ACTIVITY => Filter these entries so that only lines with the word "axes" remain.

### THE INPUT ###

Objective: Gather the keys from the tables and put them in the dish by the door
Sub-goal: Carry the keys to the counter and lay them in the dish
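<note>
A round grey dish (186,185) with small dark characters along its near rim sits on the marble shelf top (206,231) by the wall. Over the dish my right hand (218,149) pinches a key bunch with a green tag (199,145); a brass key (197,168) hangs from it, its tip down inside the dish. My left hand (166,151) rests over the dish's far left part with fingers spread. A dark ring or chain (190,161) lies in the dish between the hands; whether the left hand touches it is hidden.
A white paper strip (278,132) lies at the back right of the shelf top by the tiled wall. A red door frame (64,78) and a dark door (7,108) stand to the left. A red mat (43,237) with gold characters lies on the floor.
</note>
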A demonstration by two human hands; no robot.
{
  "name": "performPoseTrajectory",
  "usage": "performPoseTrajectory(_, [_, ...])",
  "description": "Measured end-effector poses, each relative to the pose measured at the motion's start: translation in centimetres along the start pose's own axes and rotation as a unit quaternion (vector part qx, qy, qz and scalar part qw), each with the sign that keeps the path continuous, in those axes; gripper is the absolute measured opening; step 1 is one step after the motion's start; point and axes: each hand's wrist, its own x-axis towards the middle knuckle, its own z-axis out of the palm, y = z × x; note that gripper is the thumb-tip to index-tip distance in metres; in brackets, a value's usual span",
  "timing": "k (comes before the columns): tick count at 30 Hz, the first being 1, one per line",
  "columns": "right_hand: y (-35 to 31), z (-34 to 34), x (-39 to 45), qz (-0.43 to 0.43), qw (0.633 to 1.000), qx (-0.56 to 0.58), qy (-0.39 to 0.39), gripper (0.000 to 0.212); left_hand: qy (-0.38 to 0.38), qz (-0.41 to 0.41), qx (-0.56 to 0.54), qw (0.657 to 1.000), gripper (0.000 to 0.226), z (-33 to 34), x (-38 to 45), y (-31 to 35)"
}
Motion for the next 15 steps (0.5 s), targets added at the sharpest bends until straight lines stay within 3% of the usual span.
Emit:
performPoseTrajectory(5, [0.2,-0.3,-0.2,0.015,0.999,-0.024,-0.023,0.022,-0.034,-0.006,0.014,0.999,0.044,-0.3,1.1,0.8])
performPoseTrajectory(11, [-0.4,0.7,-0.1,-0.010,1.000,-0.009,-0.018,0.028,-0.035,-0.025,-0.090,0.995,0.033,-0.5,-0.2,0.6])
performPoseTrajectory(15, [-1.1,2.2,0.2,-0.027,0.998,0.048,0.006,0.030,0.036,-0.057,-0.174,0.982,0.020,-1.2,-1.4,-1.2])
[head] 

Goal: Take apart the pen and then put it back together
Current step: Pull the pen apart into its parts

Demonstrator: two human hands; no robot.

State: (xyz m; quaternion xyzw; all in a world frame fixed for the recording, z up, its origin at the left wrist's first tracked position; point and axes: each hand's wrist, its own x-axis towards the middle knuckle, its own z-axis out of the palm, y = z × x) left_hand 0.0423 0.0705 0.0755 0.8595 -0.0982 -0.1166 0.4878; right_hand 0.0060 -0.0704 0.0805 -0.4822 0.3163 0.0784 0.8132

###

ANSWER SPACE =>
  "description": "Measured end-effector poses, each relative to the pose measured at the motion's start: translation in centimetres along the start pose's own axes and rotation as a unit quaternion (vector part qx, qy, qz and scalar part qw), each with the sign that keeps the path continuous, in those axes; gripper is the absolute measured opening; step 1 is one step after the motion's start; point and axes: each hand's wrist, its own x-axis towards the middle knuckle, its own z-axis out of the palm, y = z × x; note that gripper is the thumb-tip to index-tip distance in metres; in brackets, a value's usual span",
State: (xyz m; quaternion xyzw; all in a world frame fixed for the recording, z up, its origin at the left wrist's first tracked position; point and axes: each hand's wrist, its own x-axis towards the middle knuckle, its own z-axis out of the palm, y = z × x) left_hand 0.0423 0.0705 0.0755 0.8595 -0.0982 -0.1166 0.4878; right_hand 0.0060 -0.0704 0.0805 -0.4822 0.3163 0.0784 0.8132

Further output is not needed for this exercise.